**TASK**
Wherever the string "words" appears in a line of the listing below, report that line.

**DATA PROVIDED**
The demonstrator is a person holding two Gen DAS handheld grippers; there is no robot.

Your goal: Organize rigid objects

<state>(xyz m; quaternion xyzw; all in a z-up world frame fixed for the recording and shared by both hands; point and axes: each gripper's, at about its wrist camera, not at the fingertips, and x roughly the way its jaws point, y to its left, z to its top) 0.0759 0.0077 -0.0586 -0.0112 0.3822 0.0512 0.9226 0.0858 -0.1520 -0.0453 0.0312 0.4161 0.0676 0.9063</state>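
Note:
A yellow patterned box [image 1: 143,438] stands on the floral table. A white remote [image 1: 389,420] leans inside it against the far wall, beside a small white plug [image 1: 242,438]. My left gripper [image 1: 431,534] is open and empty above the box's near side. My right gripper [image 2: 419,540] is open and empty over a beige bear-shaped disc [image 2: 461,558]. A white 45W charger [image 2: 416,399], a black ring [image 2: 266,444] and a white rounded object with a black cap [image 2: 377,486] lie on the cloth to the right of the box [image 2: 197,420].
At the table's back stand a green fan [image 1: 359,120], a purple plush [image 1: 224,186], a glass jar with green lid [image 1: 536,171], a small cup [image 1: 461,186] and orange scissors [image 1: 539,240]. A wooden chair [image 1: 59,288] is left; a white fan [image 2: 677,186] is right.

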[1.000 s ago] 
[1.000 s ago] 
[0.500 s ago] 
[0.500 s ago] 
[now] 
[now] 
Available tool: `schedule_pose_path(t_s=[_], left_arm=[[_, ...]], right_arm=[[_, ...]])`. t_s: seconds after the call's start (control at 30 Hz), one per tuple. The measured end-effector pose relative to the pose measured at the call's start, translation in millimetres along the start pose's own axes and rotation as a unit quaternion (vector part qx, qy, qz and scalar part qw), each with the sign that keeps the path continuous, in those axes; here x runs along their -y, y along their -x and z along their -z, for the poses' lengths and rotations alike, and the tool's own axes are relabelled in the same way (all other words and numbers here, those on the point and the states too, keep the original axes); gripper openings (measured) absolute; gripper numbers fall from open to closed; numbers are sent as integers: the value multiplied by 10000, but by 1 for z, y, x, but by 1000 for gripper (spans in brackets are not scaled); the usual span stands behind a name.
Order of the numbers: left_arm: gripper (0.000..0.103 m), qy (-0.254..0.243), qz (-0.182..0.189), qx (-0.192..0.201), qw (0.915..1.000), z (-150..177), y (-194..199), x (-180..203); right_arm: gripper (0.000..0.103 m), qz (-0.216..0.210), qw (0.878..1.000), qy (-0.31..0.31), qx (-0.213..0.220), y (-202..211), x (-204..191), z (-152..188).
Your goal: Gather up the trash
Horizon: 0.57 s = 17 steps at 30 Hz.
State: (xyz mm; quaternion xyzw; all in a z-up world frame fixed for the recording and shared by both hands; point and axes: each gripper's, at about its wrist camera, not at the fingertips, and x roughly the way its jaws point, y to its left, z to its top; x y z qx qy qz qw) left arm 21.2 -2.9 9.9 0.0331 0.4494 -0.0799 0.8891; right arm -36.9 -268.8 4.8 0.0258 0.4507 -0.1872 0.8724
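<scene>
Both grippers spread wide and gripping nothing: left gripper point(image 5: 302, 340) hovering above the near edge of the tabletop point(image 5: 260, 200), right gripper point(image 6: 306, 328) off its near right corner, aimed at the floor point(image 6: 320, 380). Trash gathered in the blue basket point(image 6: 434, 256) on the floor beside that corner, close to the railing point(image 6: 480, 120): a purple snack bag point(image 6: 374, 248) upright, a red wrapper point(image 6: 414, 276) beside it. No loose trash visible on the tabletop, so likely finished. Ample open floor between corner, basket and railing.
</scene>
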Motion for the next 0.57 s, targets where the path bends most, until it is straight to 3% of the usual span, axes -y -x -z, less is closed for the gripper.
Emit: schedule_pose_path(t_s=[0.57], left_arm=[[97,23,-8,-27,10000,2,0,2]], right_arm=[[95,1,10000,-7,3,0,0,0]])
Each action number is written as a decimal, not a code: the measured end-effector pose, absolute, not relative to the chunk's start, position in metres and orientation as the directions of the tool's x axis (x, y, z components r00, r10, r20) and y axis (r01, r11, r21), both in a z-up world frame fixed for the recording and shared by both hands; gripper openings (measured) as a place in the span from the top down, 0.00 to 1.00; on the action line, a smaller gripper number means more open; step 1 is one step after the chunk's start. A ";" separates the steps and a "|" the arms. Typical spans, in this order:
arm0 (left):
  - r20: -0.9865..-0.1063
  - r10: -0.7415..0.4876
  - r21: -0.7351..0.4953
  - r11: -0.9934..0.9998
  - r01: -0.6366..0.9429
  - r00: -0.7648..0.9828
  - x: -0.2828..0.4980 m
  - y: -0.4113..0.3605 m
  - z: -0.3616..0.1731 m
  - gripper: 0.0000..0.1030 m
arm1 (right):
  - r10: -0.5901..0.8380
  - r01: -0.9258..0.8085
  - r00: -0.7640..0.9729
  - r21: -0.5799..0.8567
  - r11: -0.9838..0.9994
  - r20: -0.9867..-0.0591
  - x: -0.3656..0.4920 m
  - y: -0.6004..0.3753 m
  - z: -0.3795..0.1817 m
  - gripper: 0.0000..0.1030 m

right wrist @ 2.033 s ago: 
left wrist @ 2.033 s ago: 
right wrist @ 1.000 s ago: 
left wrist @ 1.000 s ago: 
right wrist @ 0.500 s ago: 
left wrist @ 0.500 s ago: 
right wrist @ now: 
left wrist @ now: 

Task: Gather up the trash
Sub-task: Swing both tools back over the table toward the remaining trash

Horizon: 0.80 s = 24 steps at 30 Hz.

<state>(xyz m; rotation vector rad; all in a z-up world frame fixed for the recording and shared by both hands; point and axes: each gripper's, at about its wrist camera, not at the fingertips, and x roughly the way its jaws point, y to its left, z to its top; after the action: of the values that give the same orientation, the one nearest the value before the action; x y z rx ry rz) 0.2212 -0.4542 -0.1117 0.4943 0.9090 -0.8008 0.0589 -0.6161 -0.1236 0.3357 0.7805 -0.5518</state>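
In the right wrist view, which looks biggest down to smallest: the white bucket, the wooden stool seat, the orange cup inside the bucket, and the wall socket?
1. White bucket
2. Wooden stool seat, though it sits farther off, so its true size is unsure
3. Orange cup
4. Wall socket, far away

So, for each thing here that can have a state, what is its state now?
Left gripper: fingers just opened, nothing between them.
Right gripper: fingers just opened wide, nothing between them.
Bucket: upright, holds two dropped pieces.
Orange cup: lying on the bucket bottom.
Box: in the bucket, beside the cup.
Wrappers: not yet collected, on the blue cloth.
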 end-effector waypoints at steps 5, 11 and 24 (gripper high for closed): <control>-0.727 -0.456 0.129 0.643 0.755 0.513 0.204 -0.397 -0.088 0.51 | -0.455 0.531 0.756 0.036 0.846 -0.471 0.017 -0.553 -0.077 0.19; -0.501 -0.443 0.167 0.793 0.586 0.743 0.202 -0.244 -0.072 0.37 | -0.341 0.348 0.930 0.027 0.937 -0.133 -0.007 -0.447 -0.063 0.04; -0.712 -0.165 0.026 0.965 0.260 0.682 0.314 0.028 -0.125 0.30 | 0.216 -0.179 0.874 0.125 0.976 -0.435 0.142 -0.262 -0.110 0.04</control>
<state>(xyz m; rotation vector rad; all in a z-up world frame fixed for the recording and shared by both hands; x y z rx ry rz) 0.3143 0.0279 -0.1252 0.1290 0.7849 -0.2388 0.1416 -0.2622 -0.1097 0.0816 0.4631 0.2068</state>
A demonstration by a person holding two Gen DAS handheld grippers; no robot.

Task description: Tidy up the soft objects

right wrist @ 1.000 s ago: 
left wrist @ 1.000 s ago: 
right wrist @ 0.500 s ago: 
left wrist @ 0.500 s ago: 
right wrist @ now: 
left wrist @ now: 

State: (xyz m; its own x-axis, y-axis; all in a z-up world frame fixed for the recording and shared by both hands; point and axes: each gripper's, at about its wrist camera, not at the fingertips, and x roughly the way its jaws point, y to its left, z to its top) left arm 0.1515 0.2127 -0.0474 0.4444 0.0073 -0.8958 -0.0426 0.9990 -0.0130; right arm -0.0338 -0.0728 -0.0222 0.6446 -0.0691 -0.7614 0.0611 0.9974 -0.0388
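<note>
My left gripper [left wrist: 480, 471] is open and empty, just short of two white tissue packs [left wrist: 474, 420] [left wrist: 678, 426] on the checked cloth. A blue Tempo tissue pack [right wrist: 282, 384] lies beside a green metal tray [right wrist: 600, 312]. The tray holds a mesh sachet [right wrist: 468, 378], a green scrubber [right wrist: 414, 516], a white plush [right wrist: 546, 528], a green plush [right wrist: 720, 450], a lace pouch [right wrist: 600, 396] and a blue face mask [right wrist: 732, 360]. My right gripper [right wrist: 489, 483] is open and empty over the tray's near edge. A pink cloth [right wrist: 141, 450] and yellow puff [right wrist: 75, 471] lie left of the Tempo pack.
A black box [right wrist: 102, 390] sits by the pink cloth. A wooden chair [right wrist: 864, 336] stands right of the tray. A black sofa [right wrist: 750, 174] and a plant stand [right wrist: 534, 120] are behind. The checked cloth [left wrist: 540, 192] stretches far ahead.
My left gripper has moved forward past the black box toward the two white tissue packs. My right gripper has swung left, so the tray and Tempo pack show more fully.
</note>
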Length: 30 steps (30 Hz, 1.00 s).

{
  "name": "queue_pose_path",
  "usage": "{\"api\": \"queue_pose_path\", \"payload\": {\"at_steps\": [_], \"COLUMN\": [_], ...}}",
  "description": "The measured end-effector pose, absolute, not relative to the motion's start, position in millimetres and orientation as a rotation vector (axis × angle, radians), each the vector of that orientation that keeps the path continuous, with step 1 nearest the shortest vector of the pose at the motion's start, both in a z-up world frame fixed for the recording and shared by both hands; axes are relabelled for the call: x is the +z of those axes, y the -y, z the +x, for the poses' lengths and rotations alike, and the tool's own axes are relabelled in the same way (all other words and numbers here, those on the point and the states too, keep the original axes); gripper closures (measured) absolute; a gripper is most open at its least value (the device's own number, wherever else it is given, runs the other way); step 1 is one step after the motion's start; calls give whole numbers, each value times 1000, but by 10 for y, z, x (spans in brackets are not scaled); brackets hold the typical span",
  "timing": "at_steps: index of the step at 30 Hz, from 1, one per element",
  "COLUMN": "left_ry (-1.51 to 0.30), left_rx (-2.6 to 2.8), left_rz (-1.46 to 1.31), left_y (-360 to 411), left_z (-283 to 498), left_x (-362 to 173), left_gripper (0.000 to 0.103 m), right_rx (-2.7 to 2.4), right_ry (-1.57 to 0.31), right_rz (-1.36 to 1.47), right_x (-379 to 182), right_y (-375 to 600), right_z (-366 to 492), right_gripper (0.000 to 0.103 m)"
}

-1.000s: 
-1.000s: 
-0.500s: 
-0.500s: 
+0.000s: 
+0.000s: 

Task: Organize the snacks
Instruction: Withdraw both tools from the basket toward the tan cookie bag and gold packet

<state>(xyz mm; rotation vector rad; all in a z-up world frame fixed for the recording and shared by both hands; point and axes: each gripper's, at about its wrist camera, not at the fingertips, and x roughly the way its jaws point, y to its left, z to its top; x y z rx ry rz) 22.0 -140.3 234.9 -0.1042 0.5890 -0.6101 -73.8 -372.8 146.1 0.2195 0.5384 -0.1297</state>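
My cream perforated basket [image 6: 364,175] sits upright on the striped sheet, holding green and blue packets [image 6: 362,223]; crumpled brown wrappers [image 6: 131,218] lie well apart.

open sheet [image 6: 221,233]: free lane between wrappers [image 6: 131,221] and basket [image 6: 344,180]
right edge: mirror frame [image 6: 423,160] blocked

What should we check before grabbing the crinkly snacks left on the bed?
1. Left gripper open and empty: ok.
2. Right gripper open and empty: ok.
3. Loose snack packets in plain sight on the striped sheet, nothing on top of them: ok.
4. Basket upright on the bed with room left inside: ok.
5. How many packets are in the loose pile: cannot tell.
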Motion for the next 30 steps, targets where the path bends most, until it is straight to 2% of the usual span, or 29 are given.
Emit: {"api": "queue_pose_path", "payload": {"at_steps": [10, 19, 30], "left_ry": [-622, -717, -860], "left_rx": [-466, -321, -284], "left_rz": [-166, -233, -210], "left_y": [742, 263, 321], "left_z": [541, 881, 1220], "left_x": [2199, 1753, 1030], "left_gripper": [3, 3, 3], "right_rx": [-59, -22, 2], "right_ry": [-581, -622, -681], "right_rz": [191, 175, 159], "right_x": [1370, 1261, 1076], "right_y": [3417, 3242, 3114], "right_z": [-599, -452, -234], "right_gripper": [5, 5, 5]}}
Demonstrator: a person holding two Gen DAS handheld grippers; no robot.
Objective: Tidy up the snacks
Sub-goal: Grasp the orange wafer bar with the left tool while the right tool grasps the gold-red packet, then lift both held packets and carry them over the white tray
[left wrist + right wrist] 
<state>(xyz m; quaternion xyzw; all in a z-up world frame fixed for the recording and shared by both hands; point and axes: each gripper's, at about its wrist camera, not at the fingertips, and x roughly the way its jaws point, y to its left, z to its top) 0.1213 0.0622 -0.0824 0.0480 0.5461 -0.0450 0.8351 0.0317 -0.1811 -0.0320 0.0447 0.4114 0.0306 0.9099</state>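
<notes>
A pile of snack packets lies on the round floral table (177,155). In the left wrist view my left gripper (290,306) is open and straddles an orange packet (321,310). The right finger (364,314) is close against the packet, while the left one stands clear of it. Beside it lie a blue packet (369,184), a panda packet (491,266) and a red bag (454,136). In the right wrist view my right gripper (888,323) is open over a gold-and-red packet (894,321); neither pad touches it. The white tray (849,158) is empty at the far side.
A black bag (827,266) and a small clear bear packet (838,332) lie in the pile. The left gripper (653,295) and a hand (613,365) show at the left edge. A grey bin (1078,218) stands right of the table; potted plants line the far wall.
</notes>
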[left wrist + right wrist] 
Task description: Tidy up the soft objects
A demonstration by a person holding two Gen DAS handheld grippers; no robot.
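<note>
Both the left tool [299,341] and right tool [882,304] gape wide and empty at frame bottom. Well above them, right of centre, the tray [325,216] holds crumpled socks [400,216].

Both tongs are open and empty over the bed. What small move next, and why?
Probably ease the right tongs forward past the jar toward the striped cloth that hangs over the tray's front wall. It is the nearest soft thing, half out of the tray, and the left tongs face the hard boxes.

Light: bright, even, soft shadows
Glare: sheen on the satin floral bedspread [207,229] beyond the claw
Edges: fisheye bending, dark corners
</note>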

**RESULT BELOW**
Available tool: `schedule_pose_path(t_s=[_], left_arm=[[_, ...]], right_arm=[[_, ...]])`. t_s: seconds after the call's start (control at 30 Hz), one per tuple. The measured end-effector pose relative to the pose measured at the call's start, translation in millimetres along the start pose's own axes and rotation as a unit quaternion (vector part qx, qy, qz and scalar part qw), each with the sign that keeps the path continuous, in those axes; here x runs along their -y, y along their -x and z along their -z, for the poses' lengths and rotations alike, and the tool's own axes are relabelled in the same way (all other words and numbers here, those on the point and the states too, keep the original axes); gripper openings (measured) absolute; gripper numbers fall from open to closed; numbers are sent as integers: the value multiplied by 10000, but by 1 for z, y, x, but by 1000 for gripper (spans in brackets are not scaled); the usual span stands behind a name.
  "description": "The measured end-effector pose, absolute, not relative to the motion's start, position in millimetres and orientation as a rotation vector (axis × angle, radians), each the vector of that orientation that keeps the path continuous, with step 1 nearest the shortest vector of the pose at the motion's start, both in a z-up world frame fixed for the recording and shared by both hands; axes are relabelled for the call: x is the +z of those axes, y the -y, z the +x, for the poses' lengths and rotations alike, and the tool's own axes are relabelled in the same way (all other words and numbers here, those on the point and the states too, keep the original axes); gripper closures (measured) absolute; a gripper is most open at its least value (the device's own number, wherever else it is given, runs the other way); step 1 is one step after the motion's start; calls give whole numbers, each value times 1000, but by 10 for y, z, x (spans in brackets are not scaled); brackets hold the typical span",

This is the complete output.